Apparemment gêné aux entournures après avoir fait des victimes civiles à Smara dans la nuit du 28 au 29 octobre 2023 - un mort et trois blessés, dont deux grièvement, selon un décompte officiel des autorités publiques marocaines -, le Front Polisario a finalement reconnu être bien le responsable des tirs de projectiles ayant atteint la capitale spirituelle du Sahara marocain.

S'il ne le dit pas en termes clairs, le mouvement séparatiste a néanmoins bel et bien évoqué, dans son communiqué journalier portant le numéro 901 en date de ce 29 octobre 2023, des attaques à l'encontre de ce qu'il qualifie de secteur de Smara. Ce qui revient de sa part à une revendication, certes timide, mais une revendication tout de même, qui lui permet en même temps de garder une certaine marge de manoeuvre pour pouvoir se rétracter en temps opportun au cas où la communauté internationale venait à le mettre à l'index.
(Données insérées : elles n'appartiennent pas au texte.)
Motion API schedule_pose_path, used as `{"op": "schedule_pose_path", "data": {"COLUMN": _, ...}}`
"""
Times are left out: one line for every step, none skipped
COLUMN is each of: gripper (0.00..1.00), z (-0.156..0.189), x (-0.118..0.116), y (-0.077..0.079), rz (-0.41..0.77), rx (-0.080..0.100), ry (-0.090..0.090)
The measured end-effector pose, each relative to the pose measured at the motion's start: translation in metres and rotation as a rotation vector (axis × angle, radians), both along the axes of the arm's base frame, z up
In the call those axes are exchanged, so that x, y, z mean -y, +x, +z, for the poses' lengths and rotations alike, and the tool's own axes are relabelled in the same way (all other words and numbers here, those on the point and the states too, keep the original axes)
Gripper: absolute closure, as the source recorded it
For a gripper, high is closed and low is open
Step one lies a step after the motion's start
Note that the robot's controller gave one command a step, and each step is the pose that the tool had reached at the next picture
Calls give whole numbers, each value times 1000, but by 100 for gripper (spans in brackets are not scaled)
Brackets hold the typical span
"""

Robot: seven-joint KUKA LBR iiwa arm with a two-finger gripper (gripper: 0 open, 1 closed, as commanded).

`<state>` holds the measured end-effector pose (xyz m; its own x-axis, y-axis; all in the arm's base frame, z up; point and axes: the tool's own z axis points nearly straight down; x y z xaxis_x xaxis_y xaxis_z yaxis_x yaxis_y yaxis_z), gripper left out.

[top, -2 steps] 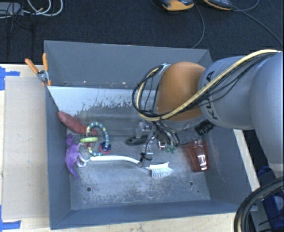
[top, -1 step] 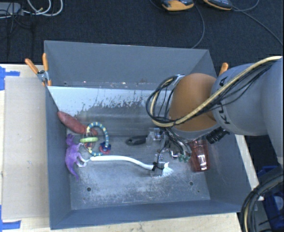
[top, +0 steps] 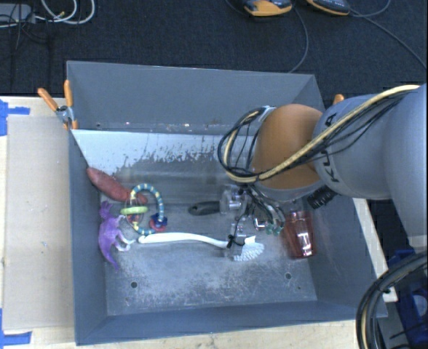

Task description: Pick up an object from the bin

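While the gripper seems to hang over the neck of the white plastic long-handled brush on the floor of the grey metal bin, open or closed you cannot tell, expect it light, stiff, slippery; pinch across that neck.

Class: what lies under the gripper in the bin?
The bristled head of a white long-handled brush lies under the gripper. The gripper covers where handle meets head, so contact cannot be judged.

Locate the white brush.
The white brush lies on the bin floor, centre-front, bristle head under the gripper, handle end by the purple toy at the view's left.
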<state>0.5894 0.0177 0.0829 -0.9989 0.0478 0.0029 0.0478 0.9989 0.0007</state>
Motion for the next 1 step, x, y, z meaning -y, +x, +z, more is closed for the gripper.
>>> {"op": "schedule_pose_path", "data": {"gripper": 0, "z": -9, "x": 3, "y": 10, "rz": -81, "rx": -3, "ry": 1}}
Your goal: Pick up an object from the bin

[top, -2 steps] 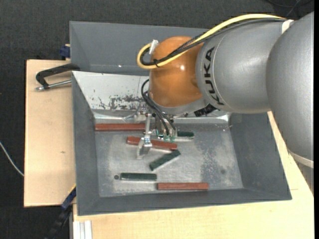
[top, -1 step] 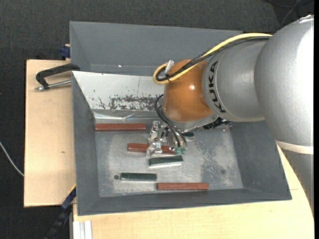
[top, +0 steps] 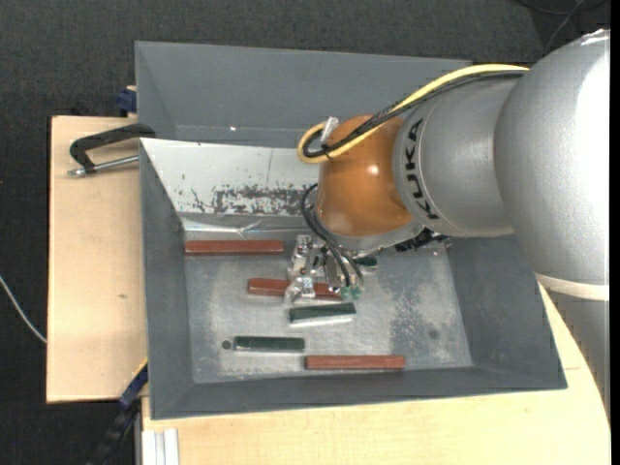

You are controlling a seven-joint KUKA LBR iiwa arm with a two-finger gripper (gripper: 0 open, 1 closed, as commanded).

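Grey bin (top: pixel 161 269); gripper (top: pixel 315 277) over central red-brown bar (top: pixel 263 286)

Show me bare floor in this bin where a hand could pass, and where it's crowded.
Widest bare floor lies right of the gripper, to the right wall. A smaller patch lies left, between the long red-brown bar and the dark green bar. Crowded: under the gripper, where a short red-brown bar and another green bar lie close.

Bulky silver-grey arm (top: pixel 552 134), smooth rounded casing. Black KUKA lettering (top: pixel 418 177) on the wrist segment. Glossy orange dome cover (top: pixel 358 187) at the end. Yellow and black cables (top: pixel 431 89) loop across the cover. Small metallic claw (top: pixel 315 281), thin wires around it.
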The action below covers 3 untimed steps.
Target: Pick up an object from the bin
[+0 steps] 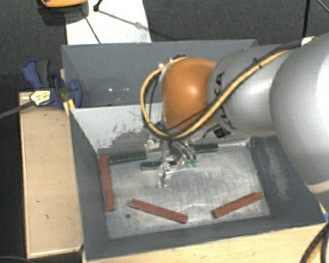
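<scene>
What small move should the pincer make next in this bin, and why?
Probably a short drop straight down, I'd judge. The pincer hangs low near the back wall of the bin, right over the dark green sticks lying there, so they are the nearest target. The reddish-brown sticks lie apart along the left side and front.

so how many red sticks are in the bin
3 red sticks: one along the left wall, one slanted at front middle, one at front right. The arm may hide more at the back.
</scene>
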Each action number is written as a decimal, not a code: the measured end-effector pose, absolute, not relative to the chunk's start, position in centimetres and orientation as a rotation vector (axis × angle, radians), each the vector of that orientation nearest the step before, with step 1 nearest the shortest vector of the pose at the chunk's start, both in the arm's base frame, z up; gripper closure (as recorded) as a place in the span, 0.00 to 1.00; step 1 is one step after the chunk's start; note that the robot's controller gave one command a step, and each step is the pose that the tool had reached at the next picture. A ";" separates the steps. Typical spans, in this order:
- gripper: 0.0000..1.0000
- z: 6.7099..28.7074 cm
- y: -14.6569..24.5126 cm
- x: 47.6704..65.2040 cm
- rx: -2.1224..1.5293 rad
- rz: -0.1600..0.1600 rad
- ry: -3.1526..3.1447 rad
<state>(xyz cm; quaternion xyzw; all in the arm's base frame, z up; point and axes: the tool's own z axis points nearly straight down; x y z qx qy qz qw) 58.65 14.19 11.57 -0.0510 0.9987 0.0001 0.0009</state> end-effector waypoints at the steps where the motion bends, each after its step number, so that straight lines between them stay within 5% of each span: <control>1: 1.00 7.5 12.8 59.6 -0.154 0.003 3.126; 2: 1.00 7.5 12.8 59.6 -0.153 0.003 3.126; 3: 1.00 20.4 10.4 53.9 -0.417 0.001 3.111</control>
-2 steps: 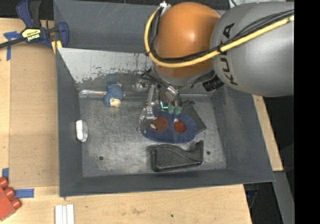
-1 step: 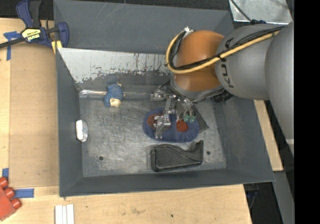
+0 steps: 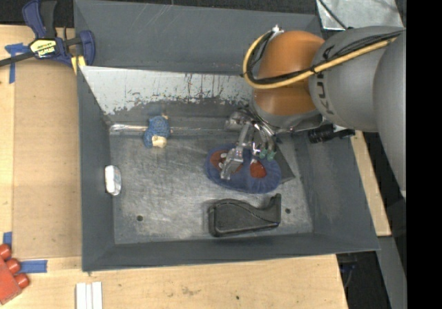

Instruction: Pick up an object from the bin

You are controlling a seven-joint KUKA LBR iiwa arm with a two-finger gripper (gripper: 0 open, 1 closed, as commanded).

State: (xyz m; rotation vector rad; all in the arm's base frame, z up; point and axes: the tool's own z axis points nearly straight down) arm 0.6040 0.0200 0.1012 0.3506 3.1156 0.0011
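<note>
We are reaching in from the right, and our hand (image 3: 240,157) is sitting low over a blue soft thing (image 3: 243,178) with red patches, which is lying on the floor of the bin (image 3: 173,193) right of the middle. We are judging this to be the thing being picked, since the hand is overlapping its upper edge. We cannot tell whether the hand is wide or narrow, nor whether it is gripping anything. The wrist is leaning inward, probably so that the hand is coming down clear of the right wall. A black wedge (image 3: 245,218) is lying just beside the blue soft thing, nearer the front wall. A small blue and cream piece (image 3: 157,131) and a pale little piece (image 3: 112,180) are lying well apart to the left, out of the way.
</note>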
Car au-delà de confirmer le caractère terroriste du Polisario, ces tirs sont aussi de nature à révéler, de par la façon dont ils ont exécuté leurs tirs de projectiles, la proximité avérée des milices séparatistes avec l'organisation chiite libanaise du Hezbollah. Celle-ci a en effet, de notoriété publique, recours aux mêmes types de roquettes artisanales que celles qui ont probablement visé Smara et dont le parquet de Laâyoune, qui mène pour l'instant l'enquête, doit déterminer le modèle exact.

En laissant faire, le régime algérien semble, pour sa part, décidé à continuer de jouer la carte de l'instabilité, pensant peut-être que c'est de façon qu'il peut enfin mettre le Maroc à genou, mais sans avoir conscience du péril qui risque de toucher, à terme, l'ensemble maghrébin, y compris chez lui.